Al interior de la casa el ambiente era desolado y sombrío; el aire denso se respiraba con dificultad. Una mujer vieja, de rostro pálido y enjuto, sudorosa esperaba el arribo de la muerte que la arrancaría del mundo de los vivos. No deliraba, sabía que en breve partiría hacia ese, su oscuro destino. Los minutos caían pesadamente uno tras otro hasta que, de pronto, el aire se tornó fresco y vivificante, la habitación quedó inundada de un aroma a nardo fresco perfumado y la habitación se llenó de una luz resplandeciente cuando Jesús cruzó el umbral.
La mujer abrió los ojos y vio una sonrisa luminosa como estrella; luego miró la mano de Jesús acercarse hacia ella, y tal cual hizo Dios con Adán, la tocó posando su mano amable sobre su frente enferma. Ella aspiró aquella fragancia que le desvaneció su tristeza, cesó todo dolor y se llenó de esperanza. No escuchó palabra pero la fiebre desapareció al sentir un apretón en su mano seguido de un tirón que la hizo ponerse en pie, hasta quedar erguida, orgullosa. El Señor la levantó devolviéndola a la vida tras arrebatársela a la muerte, y entonces ella se puso a servir.
La vocación de toda persona es servir a los demás, es lo que da razón de nuestra existencia; pero hay quienes no lo saben, son los que no están dispuestos a servir, son los que al ver una sonrisa voltean la mirada, ignoran el saludo, se les pide un favor pero fingen no entender. Son personas que ya no funcionan porque no sirven. Desde el momento en que dejaron de servir también dejaron de funcionar. Los difuntos son difuntos porque han cesado sus funciones, han dejado de funcionar. Las personas que no sirven son como los difuntos porque, muertas por dentro, no sirven a nadie aunque quieren ser servidas por todos.
Aunque la curación de la suegra de Simón pudiese parecer un milagro sencillo, el relato posee una gran fuerza: Una mujer que ha dejado de funcionar y que está para morir, por la acción de Jesús se levanta y vuelve a funcionar porque se pone a servir. Tras la acción de Cristo en nuestras vidas se activa nuestra capacidad de servir.
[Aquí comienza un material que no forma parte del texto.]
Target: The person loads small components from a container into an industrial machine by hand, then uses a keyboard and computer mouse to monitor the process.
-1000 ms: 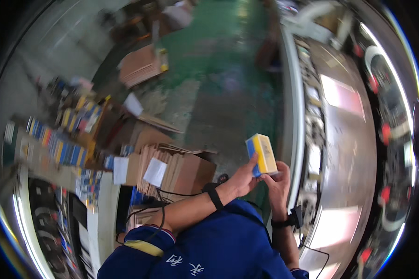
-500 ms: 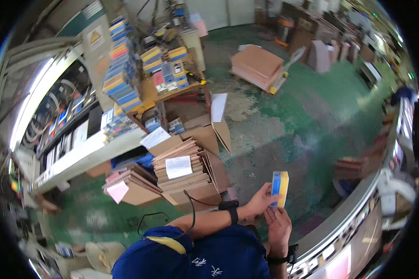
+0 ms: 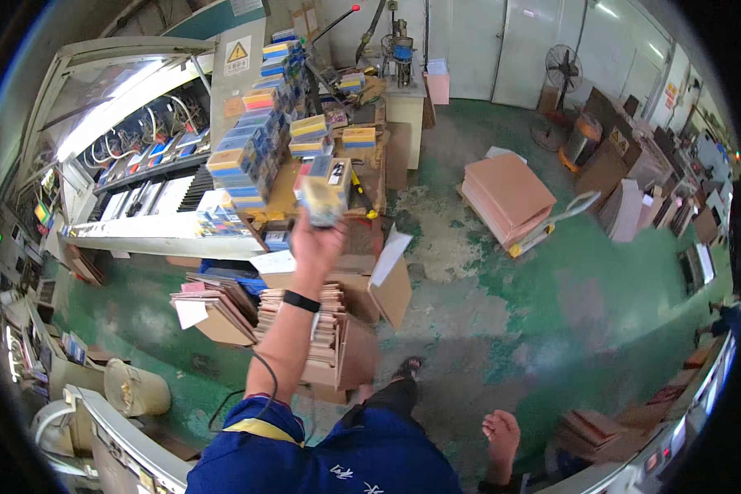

El Señor nos levanta de inmovilismos acomodaticios, en los que nos hemos instalado acumulando pretextos para no servir a nadie.
La plenitud no se alcanza sirviéndose de los otros, sino sirviendo a los otros; esta es la enseñanza de Jesús, quien llegará a un momento determinante de esto cuando diga de sí mismo: “que tampoco el Hijo del hombre ha venido a ser servido, sino a servir y a dar su vida como rescate por muchos” (cfr Mc 10,45), una expresión de amor que en reciprocidad hemos de practicar obligadamente.
Para funcionar adecuadamente, para servir, hemos de confiarnos a la mano de Jesús para que nos levante y nos muestre a esas personas necesitadas de fuerza, apoyo y compañía. Nos será grato comprobar con cuánta alegría y emoción podemos servir.